In [87]:
import torch
device = torch.device(
    "cuda"
    if torch.cuda.is_available()
    else "mps" if torch.backends.mps.is_available() else "cpu"
)

In [88]:
device

device(type='mps')

In [89]:
import torch
import torch.nn as nn
from transformers import AutoModelForSequenceClassification, AutoTokenizer
from datasets import load_dataset

In [96]:
teacher_model_name = "distilbert-base-uncased"
teacher_model = AutoModelForSequenceClassification.from_pretrained(
    teacher_model_name, num_labels=2
)
teacher_tokenizer = AutoTokenizer.from_pretrained(teacher_model_name)

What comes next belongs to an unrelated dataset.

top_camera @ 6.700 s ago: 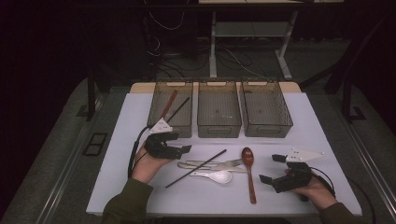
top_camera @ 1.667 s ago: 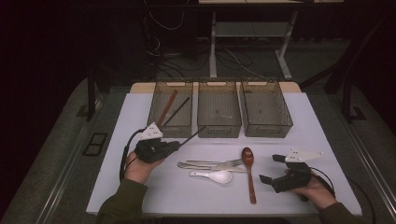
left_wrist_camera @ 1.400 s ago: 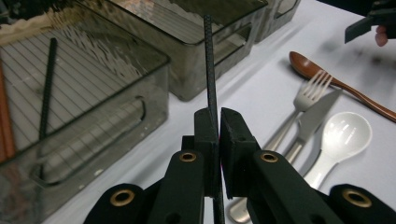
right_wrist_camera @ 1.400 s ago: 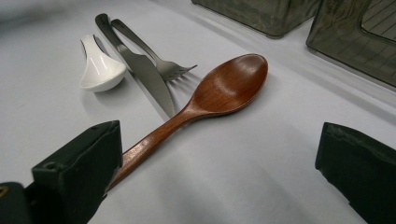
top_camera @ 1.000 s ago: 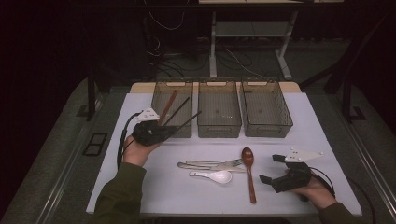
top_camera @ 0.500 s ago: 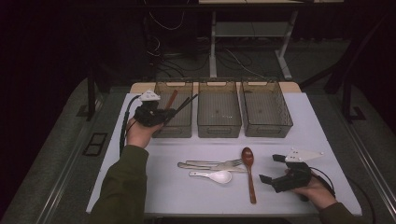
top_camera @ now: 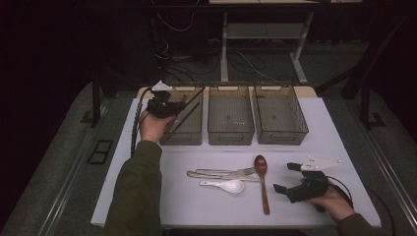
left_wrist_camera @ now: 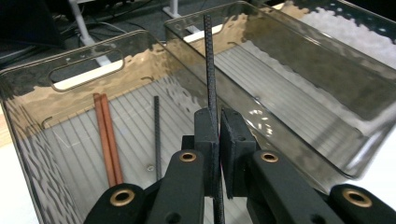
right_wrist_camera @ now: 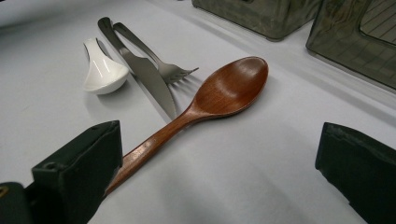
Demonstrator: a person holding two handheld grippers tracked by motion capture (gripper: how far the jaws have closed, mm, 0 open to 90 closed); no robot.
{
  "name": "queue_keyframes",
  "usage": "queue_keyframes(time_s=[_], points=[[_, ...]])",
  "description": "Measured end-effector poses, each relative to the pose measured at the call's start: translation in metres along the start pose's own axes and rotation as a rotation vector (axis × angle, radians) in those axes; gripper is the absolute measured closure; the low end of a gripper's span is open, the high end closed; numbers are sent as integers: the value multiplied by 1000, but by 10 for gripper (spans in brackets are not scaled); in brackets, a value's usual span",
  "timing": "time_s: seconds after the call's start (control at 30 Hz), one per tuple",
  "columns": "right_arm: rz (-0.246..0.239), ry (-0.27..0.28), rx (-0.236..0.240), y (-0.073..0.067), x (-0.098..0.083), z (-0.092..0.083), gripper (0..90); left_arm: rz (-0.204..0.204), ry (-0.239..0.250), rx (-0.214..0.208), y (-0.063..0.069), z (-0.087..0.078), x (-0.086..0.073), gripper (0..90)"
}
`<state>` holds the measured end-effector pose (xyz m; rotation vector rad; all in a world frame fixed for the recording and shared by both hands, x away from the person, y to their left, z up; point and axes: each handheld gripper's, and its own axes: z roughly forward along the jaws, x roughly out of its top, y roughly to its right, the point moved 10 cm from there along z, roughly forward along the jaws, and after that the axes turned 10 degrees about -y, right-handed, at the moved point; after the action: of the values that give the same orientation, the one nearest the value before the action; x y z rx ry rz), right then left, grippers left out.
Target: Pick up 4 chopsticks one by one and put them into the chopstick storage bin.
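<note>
The left tongs [top_camera: 173, 105] hang over the left bin [top_camera: 183, 133], which stands at the far left of the worktop [top_camera: 147, 196] in a row of three clear bins. They are clamped on a black chopstick [left_wrist_camera: 209, 70], which runs up from between the pads and out past the bin's far rim. In the left gripper view, a second black chopstick [left_wrist_camera: 157, 135] and a pair of reddish wooden chopsticks [left_wrist_camera: 107, 140] lie on the ribbed floor of that bin. The middle bin [top_camera: 230, 132] sits just beside it, and the right bin [top_camera: 280, 132] follows along the far edge.

Nearer the front edge, in the middle of the worktop, a metal knife [top_camera: 211, 173] and a fork [top_camera: 241, 172] lie side by side, with a white ceramic spoon [top_camera: 223, 185] just in front of them. To their right a wooden spoon [top_camera: 262, 182] lies with its bowl towards the bins and its handle towards the front edge.

The right tongs [top_camera: 284, 178] rest near the front right corner, standing wide apart with nothing between the pads. In the right gripper view, the wooden spoon's handle passes close to one pad [right_wrist_camera: 79, 158].
</note>
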<state>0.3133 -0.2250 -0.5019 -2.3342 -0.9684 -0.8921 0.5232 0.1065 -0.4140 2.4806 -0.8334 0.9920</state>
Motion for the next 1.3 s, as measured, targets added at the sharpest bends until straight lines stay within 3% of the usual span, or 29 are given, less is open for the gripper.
queue_keyframes(time_s=[0.37, 0.93, 1.3], points=[[-2, 3, 3, 0, 0, -1, 7, -53, -34, 55, -24, 25, -9, 850], [-2, 3, 4, 0, 0, -1, 7, -99, -37, 73, -40, 25, -8, 847], [-2, 2, 4, -1, 0, -1, 7, -98, -44, 79, -42, 26, -10, 809]])
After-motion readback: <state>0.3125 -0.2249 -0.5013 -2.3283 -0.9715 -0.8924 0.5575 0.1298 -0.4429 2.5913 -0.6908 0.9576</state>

Some weights of DistilBertForSequenceClassification were not initialized from the model checkpoint at distilbert-base-uncased and are newly initialized: ['classifier.bias', 'classifier.weight', 'pre_classifier.bias', 'pre_classifier.weight']
You should probably TRAIN this model on a down-stream task to be able to use it for predictions and inference.


In [97]:
dataset = load_dataset("imdb")
def tokenize_function(examples):
    return teacher_tokenizer(
        examples["text"],
        padding="max_length",  # Ensures all sequences are padded to the max_length
        truncation=True,  # Truncates sequences longer than max_length
        max_length=512,  # Set to the maximum sequence length expected by the model
    )


# def tokenize_function(examples):
#     return teacher_tokenizer(examples["text"], truncation=True)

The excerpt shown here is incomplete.